You get out of the homes whatever you (sell them for - bargain for up) - what you put into them / how long it takes. It’s riskier. What’s the justification for that, as an investor? Higher expected return.


Thanks Brandon that makes sense, I should have thought about it that way. Guess I couldn’t see the forest for the trees. I guess the solution is to reduce my offer to increase the CAP rate to a higher number for the trouble/risk of trying to sell the homes back to the tenants

In short, value the park at a 10 CAP with lot rent only
Value the park owned homes only what I can sell them back to the tenants for (break even)

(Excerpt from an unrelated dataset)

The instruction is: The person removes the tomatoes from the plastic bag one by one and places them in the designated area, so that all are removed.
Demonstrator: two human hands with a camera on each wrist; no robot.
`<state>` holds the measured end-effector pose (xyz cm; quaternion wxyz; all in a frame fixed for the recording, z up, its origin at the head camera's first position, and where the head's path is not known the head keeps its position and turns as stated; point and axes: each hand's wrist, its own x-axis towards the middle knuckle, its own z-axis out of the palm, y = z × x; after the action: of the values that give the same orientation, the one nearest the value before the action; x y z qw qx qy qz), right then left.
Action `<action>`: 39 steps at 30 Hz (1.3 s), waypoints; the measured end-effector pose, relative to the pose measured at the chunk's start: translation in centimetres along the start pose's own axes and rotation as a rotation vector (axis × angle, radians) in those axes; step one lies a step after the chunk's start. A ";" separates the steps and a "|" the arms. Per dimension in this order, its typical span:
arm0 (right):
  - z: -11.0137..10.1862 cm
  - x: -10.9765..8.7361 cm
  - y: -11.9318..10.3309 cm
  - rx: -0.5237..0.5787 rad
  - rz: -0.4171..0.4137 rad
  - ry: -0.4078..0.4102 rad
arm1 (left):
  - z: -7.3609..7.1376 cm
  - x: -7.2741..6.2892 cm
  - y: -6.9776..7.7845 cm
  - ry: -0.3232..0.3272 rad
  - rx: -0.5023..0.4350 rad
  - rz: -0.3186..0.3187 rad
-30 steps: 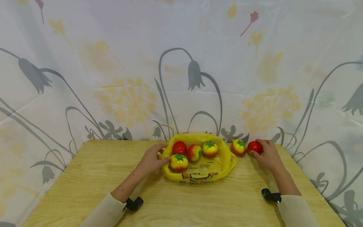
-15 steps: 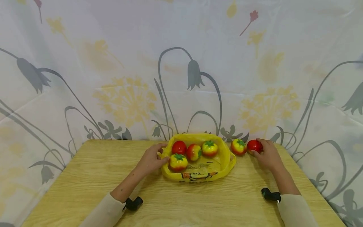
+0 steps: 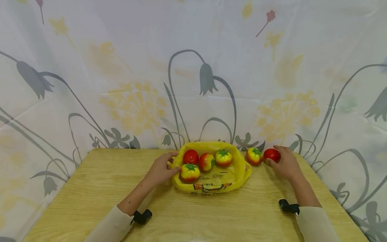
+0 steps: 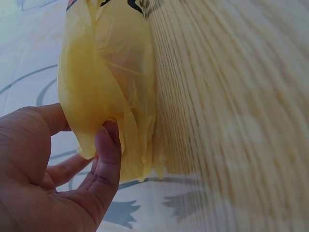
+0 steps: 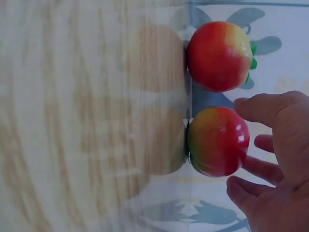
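At the back of the table, my left hand pinches the left rim of a yellow plastic bag; the left wrist view shows thumb and fingers on the thin film. Its mouth is spread wide, and toy tomatoes lie inside: a red one and three yellow-red ones with green tops, such as the front one. My right hand is around a shiny red tomato on the table, fingers loosely spread. Beside that tomato stands another yellow-red tomato, apart from the hand.
The wooden table ends at the back against a floral-printed cloth. A looped bag handle sticks out on the right side, near the two outside tomatoes. Black wrist devices sit at both sleeves.
My right hand has loosened slightly, its fingers a little farther from the red tomato. The left hand and bag stay in place.
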<state>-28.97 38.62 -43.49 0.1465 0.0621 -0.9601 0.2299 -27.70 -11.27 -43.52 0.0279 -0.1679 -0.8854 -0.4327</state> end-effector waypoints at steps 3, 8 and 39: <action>0.0 -0.2 -0.4 0.004 -0.015 0.021 | 0.1 -0.2 -0.2 0.001 0.008 0.001; -0.1 -0.5 -0.9 0.022 -0.034 0.050 | 0.3 -0.4 -0.2 0.000 0.002 -0.001; -1.4 0.0 -7.2 0.067 -0.147 0.073 | -0.1 -0.1 0.0 -0.001 0.016 -0.008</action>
<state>-27.30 32.84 -39.28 0.1957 0.1287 -0.9388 0.2525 -27.64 -11.34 -43.47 0.0272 -0.1643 -0.8894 -0.4256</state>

Then reduce my offer to create the higher CAP needed for this trouble

If you do the math with the numbers from above, and you want a 12 CAP for your efforts/risk, it works out that the seller is receiving almost the exact same price of $840,000 for his park and homes as if you only valued the $84,000 lot rent at a 10 multiple

Which reminds me of what Frank always says “park owned homes are only worth a dollar”

See math below…

Reduced my offer to the seller to $700,000 for the park + $150,000 for the homes if I knew I could sell the 15 POH to tenants for $10,000 each for a total of $850,000 up front which is a 9.9 CAP that turns into a 12 CAP after I receive all my money back from selling homes to tenants

So is this just really a bait and switch because your paying for the homes on the back end but lowering your offer on the front end ?

Am I still looking at it the wrong way? What CAP would you want to achieve in the end to make this example worth while?